L.A. Police Commission Adopts New Rules for LAPD Officers to Reduce Shootings
The Los Angeles Police Commission voted Tuesday to require officers to try, whenever possible, to defuse tense encounters before firing their guns — a policy shift that marks a significant milestone in the board's attempts to curb shootings by police.
The Los Angeles Police Commission voted Tuesday to require officers to try, whenever possible, to defuse tense encounters before firing their guns — a policy shift that marks a significant milestone in the board's attempts to curb shootings by police, reports the Los Angeles Times.

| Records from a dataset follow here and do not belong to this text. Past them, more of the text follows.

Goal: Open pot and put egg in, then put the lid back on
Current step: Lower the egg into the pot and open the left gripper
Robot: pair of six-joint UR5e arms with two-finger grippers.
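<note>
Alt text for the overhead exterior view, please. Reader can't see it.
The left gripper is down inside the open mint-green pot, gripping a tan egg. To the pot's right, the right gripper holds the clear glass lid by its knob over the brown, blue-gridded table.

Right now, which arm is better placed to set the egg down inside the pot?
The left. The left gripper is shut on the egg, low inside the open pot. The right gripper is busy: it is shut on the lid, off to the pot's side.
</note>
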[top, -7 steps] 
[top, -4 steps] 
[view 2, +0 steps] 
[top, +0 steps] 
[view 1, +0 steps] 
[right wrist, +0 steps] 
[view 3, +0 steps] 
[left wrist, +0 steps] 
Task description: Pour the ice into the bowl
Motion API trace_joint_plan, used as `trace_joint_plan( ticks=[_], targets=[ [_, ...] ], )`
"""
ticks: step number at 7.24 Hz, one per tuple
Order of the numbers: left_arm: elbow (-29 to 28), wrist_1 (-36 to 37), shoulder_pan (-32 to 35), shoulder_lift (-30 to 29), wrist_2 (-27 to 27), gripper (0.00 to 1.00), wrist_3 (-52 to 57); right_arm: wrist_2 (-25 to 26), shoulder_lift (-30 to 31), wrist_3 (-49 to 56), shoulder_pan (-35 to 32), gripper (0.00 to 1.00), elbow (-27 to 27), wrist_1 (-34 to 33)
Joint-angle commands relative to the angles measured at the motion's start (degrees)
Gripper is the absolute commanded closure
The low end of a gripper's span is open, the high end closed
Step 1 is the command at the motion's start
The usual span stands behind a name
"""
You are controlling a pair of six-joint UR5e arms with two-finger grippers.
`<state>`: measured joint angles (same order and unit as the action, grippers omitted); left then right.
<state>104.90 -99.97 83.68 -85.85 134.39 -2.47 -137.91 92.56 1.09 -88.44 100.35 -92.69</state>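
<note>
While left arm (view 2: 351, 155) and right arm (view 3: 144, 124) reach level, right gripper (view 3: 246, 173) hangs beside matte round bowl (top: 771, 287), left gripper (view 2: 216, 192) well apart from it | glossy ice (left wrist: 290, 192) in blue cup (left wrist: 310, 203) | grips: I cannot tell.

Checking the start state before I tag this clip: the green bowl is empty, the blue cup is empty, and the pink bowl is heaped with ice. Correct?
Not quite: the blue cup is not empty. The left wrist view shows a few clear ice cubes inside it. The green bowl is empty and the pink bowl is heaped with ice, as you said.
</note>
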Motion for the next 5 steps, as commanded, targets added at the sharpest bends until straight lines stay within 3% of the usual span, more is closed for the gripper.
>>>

The new rules formally incorporate a decades-old concept called "de-escalation" into the Los Angeles Police Department's policy outlining how and when officers can use deadly force. As a result, officers can now be judged specifically on whether they did all they could to reduce tensions before resorting to their firearms.
Tuesday's vote caps a 13-month effort by the Police Commission to revise the policy. Two sentences will be added to the department's manual, the first of which tells officers they must try to de-escalate a situation — "whenever it is safe and reasonable to do so" — by taking more time to let it unfold, moving away from the person and trying to talk to him or her, and calling in other resources.
At Tuesday’s meeting, the commission’s inspector general said because commissioners can consider whether an officer’s actions before a shooting contributed to that shooting, the revisions do allow the panel to consider an officer’s de-escalation efforts — or lack of them — when deciding if a shooting was justified or not.